Every human being has a tolerance for intimacy. Our ability to be intimate with another person (intimacy includes sex, but it involves so much more than sex) is based on how love was shown to us as we grew up in our families and how we interpreted that feeling of love into our emotional constitution. Typically, in relationships, one person will move toward their partner with an act of love.  Depending on the other person’s tolerance for that intimate act, they will either unconsciously accept it or reject it if they are inwardly threatened. For example, if the people in your family were affectionate and showed it openly, then you will likely be the same way with your partner and want them to be the same way with you. But if your partner came from the opposite type of family where people didn’t show affection openly and were reserved, then they could feel uncomfortable with your openness and push you away.

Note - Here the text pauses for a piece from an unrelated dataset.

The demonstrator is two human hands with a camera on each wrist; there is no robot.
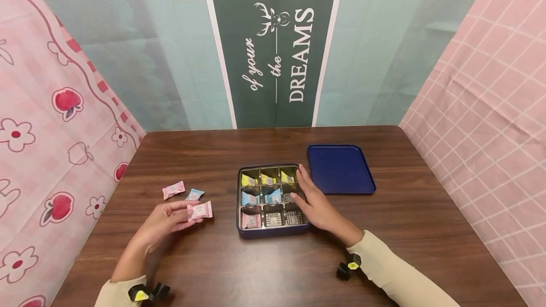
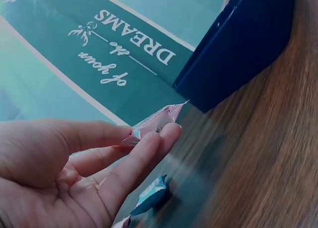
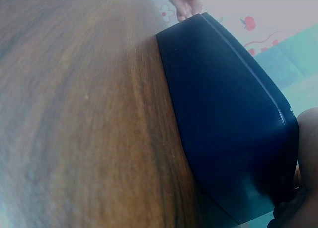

Intimacy is also established through our communications with each other … some topics fill us with dread and are painful. We push our partners away because we cannot tolerate the subject matter, or we move toward our partner because the communication feels positive and loving.  Intimacy involves our self- esteem and how much we feel worthy of love.  Intimacy involves revealing ourselves and how we accept the parts of us that we believe to be bad without feeling shameful.

Here’s how the intimacy game goes in relationships. One person moves toward their partner with acts of love, the other person begins to feel overwhelmed with that love because of their own inner emotional tolerance level so they pull away. However, the person that has shown their love feels that pull away, so then they back off which then triggers abandonment issues in the person who has pulled away. Now he or she wants the love back so they move toward their partner to try to get the love back. And on and on it goes.

Here’s what we need to know about intimacy. It takes two emotionally mature adult people to be truly intimate. Love is not a game. Love shouldn’t be taken lightly. Developing intimacy with another person takes commitment, takes work, takes self-examination, takes courage, and takes time.

Let’s start a new movement for relationships called: The Real Deal: Face to Face Love. Something has to change or we are accepting that our superficial and flimsy ways of connecting are now the Real Deal.